Last Modified: Oct 16, 2023
Affected Product(s):
BIG-IP All
Known Affected Versions:
11.5.1, 11.5.2, 11.5.3, 11.5.4, 11.5.5, 11.5.6, 11.5.7, 11.5.8, 11.5.9, 11.5.10, 11.6.0, 11.6.1, 11.6.2, 11.6.3, 11.6.3.1, 11.6.3.2, 11.6.3.3, 11.6.3.4, 11.6.4, 11.6.5, 11.6.5.1, 11.6.5.2, 11.6.5.3, 12.0.0, 12.0.0 HF1, 12.1.0 HF1, 12.0.0 HF2, 12.1.0 HF2, 12.0.0 HF3, 12.0.0 HF4, 12.1.1 HF1, 12.1.1 HF2, 13.0.0, 13.1.0, 13.1.0.1, 13.1.0.2, 13.1.0.3, 13.1.0.4, 13.1.0.5, 13.1.0.6, 13.1.0.7, 13.1.0.8, 13.1.1, 13.1.1.2, 13.1.1.3, 13.1.1.4, 13.1.1.5, 13.1.3, 13.1.3.1, 13.1.3.2, 13.1.3.3, 13.1.3.4, 13.1.3.5, 13.1.3.6, 13.1.4, 13.1.4.1, 13.1.5, 13.1.5.1
Fixed In:
13.0.0 HF1, 12.1.2 HF1
Opened: Nov 19, 2015 Severity: 3-Major Related Article:
K48653096
High Speed Logging to specific destinations stops from individual TMMs. The flows appear to have very large idle times. Attempts to delete the flows sets the idle time to zero, but does not kill the flow.
Logs are silently lost.
This appears to be the result of a failure on the part of the log destination (for example, a log server) wherein the server's TCP stack ACKs a FIN request from the TMM, but does not follow through with a matching FIN or RST. The logging code expects another timeout (essentially a FIN-WAIT2 timeout), but never receives one because the flow has already been marked as expired. As a result, the flow goes into a state in which it appears to be viable but is not actually delivering.

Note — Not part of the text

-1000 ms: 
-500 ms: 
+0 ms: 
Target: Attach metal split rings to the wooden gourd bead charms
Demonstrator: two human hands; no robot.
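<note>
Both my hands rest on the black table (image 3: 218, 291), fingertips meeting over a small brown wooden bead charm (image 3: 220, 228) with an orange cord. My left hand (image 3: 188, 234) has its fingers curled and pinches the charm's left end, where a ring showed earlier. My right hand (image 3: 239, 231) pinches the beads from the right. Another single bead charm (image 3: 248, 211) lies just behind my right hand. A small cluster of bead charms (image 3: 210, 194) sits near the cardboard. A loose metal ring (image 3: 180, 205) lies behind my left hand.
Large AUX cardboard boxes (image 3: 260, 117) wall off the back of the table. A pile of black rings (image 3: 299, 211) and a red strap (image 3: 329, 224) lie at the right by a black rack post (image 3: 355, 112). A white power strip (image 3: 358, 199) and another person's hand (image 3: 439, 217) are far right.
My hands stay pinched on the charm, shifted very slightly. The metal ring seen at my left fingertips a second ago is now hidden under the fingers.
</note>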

Create an additional virtual server to act as a proxy for the log server, and sent the logs to this virtual server. This essentially uses the TMM itself as a sanitizing proxy.
The system now resets the expire timer when it initiates the close. If the server fails to reset or complete the close, the flow is aborted on the next expiration event.